The primary payer source tends to vary by state or region. For example, in Minnesota, many assisted living communities have a Medicaid payer source. However, in Ohio, most assisted living residents are private pay. It is important to identify which payer source is prevalent in your community before you can determine your approach.

Let’s dig in by getting better acquainted with the problems that you will be solving for local assisted living communities with a private payer source.

The Run-Out

Bob’s father is in an assisted living facility. The facility regularly calls Bob because his father has run out of incontinence briefs, because either Bob is forgetting to buy these products on a set schedule or his father goes through them faster than anticipated.
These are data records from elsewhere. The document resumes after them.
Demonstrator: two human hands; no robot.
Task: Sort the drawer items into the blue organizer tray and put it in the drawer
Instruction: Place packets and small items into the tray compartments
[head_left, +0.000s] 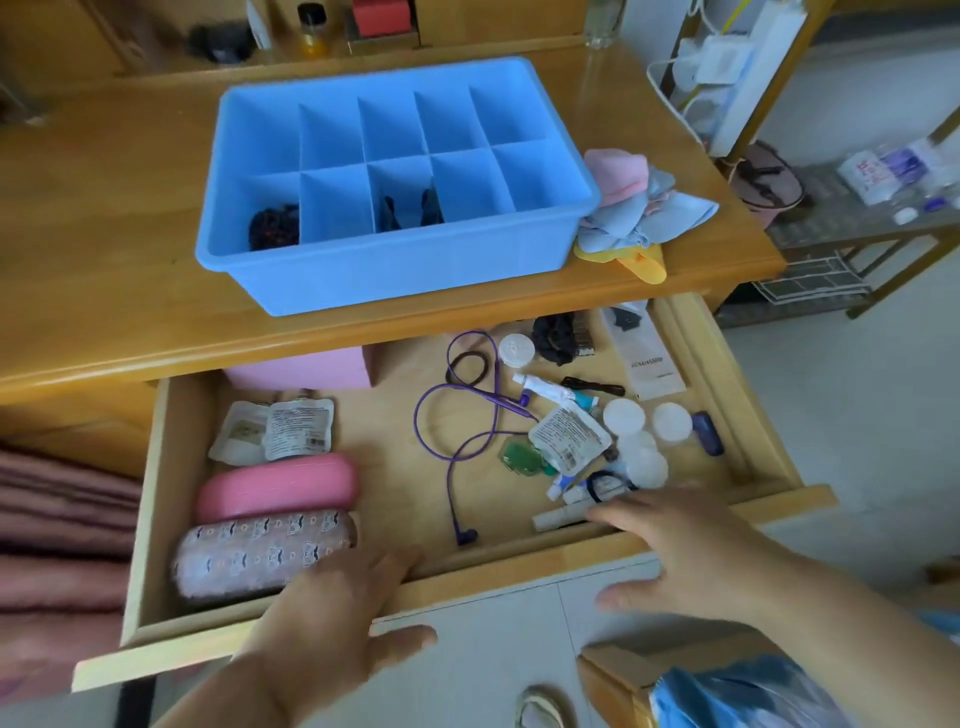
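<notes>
The blue organizer tray (332, 283) stands on the wooden desk, with dark items in two of its near compartments. Below it the wooden drawer (519, 564) is pulled out. Inside lie a pink case (278, 486), a patterned case (260, 553), white sachets (280, 428), a purple earphone cable (457, 431), small tubes (550, 392), round white lids (623, 415) and a black scrunchie (556, 338). My left hand (332, 618) rests open on the drawer's front edge. My right hand (685, 551) is open over the front edge, fingers reaching toward a white tube (561, 518).
A pile of pink, blue and yellow cloths (644, 208) lies on the desk right of the tray. Bottles stand at the desk's back. A shelf rack (852, 223) with toiletries is at the right. A cardboard box (649, 670) sits on the floor below.
</notes>
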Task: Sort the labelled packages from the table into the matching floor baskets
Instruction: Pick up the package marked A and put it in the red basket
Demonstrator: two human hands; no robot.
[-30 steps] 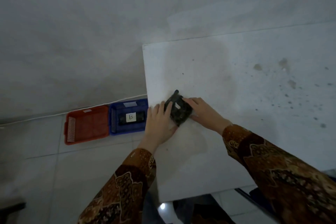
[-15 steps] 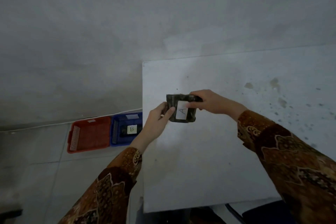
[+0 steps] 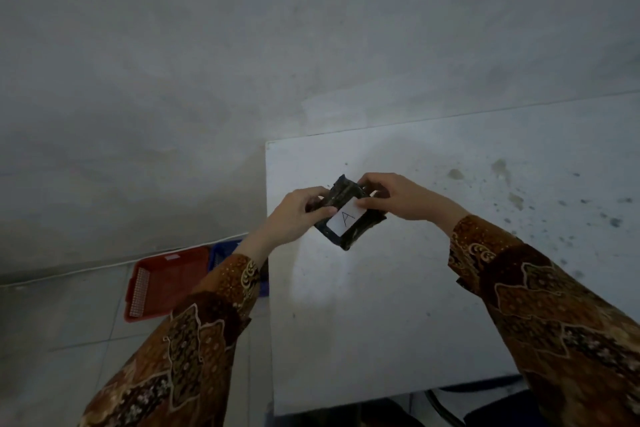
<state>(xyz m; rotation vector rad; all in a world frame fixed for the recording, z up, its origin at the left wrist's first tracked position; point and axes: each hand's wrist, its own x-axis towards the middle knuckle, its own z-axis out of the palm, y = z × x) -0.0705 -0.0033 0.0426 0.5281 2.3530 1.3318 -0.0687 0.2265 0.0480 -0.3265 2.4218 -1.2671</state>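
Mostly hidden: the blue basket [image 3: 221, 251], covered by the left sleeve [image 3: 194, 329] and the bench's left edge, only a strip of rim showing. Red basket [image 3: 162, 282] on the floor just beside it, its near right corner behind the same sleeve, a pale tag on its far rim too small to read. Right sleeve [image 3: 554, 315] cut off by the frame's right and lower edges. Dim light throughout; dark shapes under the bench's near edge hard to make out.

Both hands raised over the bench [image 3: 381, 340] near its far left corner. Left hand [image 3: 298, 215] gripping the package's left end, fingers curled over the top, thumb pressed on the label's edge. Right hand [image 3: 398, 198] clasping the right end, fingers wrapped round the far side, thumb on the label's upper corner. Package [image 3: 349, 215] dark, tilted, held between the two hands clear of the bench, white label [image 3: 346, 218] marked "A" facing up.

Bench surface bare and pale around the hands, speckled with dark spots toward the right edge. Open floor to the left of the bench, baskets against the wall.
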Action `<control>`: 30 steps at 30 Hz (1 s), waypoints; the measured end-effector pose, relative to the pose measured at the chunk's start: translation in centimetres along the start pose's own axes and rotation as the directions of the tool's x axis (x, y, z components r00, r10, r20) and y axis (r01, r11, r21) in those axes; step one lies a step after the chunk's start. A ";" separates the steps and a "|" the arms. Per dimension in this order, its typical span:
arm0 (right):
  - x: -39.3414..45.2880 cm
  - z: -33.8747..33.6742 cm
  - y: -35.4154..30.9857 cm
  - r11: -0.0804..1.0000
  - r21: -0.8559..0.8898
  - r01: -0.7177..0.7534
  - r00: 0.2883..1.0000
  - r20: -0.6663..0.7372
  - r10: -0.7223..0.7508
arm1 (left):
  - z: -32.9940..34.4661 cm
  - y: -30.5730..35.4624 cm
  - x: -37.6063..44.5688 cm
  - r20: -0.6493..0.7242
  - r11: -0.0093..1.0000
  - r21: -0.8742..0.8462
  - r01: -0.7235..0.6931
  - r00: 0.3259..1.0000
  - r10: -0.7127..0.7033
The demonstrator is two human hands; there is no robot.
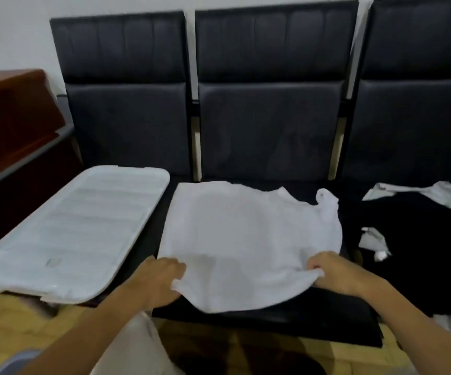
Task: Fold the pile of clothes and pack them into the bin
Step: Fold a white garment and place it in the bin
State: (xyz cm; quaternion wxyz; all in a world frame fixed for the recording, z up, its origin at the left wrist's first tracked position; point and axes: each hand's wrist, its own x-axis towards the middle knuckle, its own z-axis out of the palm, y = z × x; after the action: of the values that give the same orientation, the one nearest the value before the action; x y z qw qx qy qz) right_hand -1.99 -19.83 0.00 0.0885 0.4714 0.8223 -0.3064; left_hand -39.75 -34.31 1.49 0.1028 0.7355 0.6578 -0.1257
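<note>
1. On the middle seat of a black padded bench (267,323): a white garment (246,239), spread flat, near edge hanging slightly past the seat front, a small bunched part at its far right corner.
2. At the garment's near left corner: left hand (159,280), fingers (177,267) curled onto the cloth edge, gripping it with the thumb below.
3. At the near right corner: right hand (335,272), fingers (317,266) bent and pinching a gather of the white fabric.
4. Both forearms bare, reaching in from the lower edge of the view.
5. On the left seat, just beside the garment: a white ribbed plastic lid (67,234), lying flat, near end overhanging the seat. Small square mark near its near edge; too blurred to read.
6. On the right seat: a pile of clothes (419,239), mostly black, with white pieces showing at the far side, near the middle and at the near right.
7. No legible brand, label or writing on any garment.
8. Behind the seats: three black cushioned backrests against a pale wall.
9. At far left: a reddish-brown wooden piece of furniture (10,117).
10. Below the bench: a yellowish patterned floor (16,320).
11. Bin itself not identifiable; only the lid visible.
</note>
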 end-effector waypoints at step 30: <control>7.1 -2.6 11.0 0.757 0.631 -0.168 0.881 -0.249 0.403 | -6.0 26.2 36.1 0.026 0.694 -0.719 -0.021 0.998 0.057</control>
State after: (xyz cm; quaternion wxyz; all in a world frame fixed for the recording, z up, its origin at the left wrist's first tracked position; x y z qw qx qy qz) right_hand 3.72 -9.15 -5.62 -0.1729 0.6460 0.6028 -0.4352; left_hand -9.70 -1.41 -4.71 0.3997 0.6476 0.6363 0.1262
Bob’s father lives in an assisted living community that allows the family to provide their own incontinence products for their loved one living there. A large number of assisted living communities either permit—or in many cases require—the family to provide personal items like incontinence supplies. Unfortunately, the family frequently doesn’t get the incontinence products there in time. In some instances, this can force staff at the community to drop what they are doing to go out and get the  needed product.

These shortages occur frequently. Sometimes they are caused by the patient using more product than they normally do; sometimes the family just forgets. It is not uncommon for the assisted living staff to resort to “borrowing” products from a neighboring resident’s room to cover the shortage.

This, as you may have guessed, will cause problems in the neighbor’s room at some point. This domino effect is not exactly the pinnacle of efficiency.

The Roller Coaster

Let’s pick on Bob some more. Bob is not a health care expert. He tends to shop for incontinence products in much the same way he chooses gas stations—by price. Bob is assured that the best price on his Dad’s incontinence products will be at the local chain store. Ultimately, this leads to Bob delivering his father a truly mediocre incontinence product.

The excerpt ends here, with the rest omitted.